Chief executive officer Ho Wen Yen said Hua Yang’s business focuses on the affordable housing market, of which residential units are priced at less than RM500,000 per unit.

The group’s new launches will be spread across the Klang Valley, Negri Sembilan, Johor and Perak.

Two days ago, Hua Yang told Bursa Malaysia that it bought four parcels of land in Ipoh for RM25.15 million. This mid-sized developer started out from Ipoh 35 years ago, and not surprisingly, its biggest plot of landbank lies there. 

Over at the Klang Valley, among Hua Yang’s key developments are One South in the Seri Kembangan area and Symphony Heights in Selayang.

“Currently, our unbilled sales of more than RM700 million will continue to consolidate our position as one of the leading brands in providing affordable homes,” Ho told the media after the company’s shareholders meeting, here, yesterday.

Shareholders approved a final dividend proposal, bringing the total dividend per share to 12 sen for the last financial year ended March 2014. This will translate into a dividend yield of 6.7 per cent.

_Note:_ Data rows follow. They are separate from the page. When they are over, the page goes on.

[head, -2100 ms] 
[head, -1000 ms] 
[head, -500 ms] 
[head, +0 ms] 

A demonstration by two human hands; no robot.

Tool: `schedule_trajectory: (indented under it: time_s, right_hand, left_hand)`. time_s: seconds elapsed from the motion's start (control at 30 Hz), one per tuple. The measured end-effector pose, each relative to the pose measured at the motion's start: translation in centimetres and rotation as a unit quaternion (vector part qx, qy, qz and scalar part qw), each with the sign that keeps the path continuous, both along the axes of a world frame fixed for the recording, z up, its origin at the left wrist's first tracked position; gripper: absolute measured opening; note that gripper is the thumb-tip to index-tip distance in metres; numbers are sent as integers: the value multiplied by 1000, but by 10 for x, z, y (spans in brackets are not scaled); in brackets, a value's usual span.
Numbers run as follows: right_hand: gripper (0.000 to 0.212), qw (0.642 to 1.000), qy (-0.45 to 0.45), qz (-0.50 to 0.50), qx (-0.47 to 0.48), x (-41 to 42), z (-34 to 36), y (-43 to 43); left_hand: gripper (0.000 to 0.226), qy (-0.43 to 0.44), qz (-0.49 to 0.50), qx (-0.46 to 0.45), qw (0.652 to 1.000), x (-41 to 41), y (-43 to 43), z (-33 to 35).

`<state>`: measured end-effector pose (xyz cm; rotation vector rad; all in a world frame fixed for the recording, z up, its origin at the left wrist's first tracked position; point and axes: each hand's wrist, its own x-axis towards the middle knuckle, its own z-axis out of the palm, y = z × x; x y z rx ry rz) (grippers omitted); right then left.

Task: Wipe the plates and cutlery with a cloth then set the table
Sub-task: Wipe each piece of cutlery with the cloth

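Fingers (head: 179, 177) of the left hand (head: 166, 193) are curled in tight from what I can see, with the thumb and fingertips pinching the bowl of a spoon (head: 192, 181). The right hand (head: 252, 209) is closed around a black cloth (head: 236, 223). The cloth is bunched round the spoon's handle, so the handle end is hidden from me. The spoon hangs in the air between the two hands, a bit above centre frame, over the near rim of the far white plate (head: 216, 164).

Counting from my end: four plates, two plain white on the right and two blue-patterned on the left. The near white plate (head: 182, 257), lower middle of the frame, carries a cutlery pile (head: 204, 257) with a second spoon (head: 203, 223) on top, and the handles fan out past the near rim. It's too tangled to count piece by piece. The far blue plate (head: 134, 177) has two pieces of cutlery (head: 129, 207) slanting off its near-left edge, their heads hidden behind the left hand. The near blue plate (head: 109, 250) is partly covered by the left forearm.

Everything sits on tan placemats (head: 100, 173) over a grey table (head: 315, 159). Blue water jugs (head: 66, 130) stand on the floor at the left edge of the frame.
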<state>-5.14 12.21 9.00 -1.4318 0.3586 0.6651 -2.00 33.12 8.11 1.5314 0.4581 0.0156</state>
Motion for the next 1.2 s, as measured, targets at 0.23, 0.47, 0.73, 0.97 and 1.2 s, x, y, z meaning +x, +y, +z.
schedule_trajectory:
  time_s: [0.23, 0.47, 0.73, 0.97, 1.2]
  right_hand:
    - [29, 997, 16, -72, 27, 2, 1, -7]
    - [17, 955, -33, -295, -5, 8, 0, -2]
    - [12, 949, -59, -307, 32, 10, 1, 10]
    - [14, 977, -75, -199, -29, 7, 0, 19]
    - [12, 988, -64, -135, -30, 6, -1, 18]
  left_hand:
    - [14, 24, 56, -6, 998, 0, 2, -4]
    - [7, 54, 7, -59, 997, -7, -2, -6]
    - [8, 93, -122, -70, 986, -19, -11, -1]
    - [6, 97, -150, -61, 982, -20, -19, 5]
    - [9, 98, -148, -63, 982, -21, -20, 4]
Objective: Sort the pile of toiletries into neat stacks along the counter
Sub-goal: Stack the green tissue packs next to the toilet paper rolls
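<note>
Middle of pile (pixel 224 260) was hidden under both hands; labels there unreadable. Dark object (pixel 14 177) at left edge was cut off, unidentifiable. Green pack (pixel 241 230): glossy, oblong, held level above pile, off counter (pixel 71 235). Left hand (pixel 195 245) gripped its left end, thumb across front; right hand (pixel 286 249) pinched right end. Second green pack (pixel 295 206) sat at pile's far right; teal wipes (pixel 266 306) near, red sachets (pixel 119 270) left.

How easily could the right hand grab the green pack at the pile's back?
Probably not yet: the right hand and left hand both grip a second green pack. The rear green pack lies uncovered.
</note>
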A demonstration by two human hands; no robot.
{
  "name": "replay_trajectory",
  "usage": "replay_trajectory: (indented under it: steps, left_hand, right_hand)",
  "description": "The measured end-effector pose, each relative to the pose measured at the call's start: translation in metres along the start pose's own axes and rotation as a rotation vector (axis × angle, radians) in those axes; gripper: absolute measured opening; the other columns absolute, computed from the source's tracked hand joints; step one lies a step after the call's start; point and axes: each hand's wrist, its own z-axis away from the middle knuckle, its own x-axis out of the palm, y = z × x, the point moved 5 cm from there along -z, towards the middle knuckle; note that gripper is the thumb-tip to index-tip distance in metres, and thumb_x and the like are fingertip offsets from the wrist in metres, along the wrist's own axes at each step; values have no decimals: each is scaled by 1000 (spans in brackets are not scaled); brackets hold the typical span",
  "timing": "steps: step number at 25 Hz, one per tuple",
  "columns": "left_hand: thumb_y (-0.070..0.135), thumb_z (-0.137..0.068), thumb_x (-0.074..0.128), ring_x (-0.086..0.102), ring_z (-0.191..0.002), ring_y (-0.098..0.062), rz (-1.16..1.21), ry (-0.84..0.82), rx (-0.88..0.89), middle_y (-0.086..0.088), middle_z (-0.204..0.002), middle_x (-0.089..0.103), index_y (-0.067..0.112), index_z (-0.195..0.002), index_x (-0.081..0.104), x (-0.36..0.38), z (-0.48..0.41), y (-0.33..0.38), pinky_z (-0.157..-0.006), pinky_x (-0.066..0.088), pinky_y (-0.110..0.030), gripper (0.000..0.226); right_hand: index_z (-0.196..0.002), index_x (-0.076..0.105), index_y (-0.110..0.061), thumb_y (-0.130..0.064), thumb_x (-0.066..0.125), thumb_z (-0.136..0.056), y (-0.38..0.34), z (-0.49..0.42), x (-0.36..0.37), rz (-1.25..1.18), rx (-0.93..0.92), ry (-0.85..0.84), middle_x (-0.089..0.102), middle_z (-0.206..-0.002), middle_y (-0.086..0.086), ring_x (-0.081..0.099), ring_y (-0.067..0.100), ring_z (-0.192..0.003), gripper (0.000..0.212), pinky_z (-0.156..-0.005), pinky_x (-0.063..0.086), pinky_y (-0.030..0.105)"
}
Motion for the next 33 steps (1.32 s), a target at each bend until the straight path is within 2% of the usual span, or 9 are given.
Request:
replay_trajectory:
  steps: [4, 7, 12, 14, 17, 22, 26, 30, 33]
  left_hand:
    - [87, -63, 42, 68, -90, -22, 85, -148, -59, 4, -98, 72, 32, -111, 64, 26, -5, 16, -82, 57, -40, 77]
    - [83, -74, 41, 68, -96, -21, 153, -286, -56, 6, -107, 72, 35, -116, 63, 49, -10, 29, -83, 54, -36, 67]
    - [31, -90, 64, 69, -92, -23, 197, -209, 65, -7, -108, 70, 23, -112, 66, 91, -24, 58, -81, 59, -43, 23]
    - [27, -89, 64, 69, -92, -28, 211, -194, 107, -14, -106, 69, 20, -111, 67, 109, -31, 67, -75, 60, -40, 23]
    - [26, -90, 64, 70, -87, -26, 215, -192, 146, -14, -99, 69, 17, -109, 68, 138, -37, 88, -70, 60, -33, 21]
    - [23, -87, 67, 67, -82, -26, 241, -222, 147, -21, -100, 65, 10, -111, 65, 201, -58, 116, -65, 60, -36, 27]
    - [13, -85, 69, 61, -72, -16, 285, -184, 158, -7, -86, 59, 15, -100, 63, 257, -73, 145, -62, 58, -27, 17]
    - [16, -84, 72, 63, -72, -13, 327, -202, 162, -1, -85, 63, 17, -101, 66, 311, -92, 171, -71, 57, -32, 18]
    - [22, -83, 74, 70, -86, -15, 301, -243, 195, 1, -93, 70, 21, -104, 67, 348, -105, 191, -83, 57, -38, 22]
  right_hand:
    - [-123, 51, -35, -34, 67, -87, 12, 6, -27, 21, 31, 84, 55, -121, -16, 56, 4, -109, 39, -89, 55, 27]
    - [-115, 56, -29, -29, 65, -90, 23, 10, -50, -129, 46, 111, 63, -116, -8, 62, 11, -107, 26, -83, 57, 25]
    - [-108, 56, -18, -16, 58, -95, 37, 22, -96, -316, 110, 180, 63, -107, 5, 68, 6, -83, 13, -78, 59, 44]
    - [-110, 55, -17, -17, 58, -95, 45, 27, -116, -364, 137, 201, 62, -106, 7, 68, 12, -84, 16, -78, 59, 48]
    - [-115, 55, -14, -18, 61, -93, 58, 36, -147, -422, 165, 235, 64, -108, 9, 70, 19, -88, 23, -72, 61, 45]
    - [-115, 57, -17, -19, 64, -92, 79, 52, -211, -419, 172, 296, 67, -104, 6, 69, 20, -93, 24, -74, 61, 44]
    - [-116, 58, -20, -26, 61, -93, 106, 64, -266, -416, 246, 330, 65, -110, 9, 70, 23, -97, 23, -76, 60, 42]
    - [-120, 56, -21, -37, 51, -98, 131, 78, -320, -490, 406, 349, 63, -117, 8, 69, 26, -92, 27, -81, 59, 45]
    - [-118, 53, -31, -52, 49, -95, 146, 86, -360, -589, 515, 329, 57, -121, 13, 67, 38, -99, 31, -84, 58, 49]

Ho noted that Hua Yang is set to issue RM250 million in Islamic bonds and proceeds will go to replenishing its landbank.

“We’ll use the proceeds from the sukuk issuance to acquire strategically placed assets in Bukit Mertajam and Kota Kinabalu. We are currently in talks with a few land owners. We hope to announce some good news soon,” Ho said.

When asked to comment on the company’s preparedness for the Goods and Services Tax (GST), Ho said: “Our accounting system is being tweaked for the monthly claims and billings with the Customs Department. We’ve made the necessary registration with the government.”

The six per cent GST, a multi-stage consumption tax, will soon replace the current Sales and Service Taxes of 10 and six per cent, respectively. From April 2015, purchasers of commercial properties will have to pay the six per cent GST while buyers of residential properties are exempted.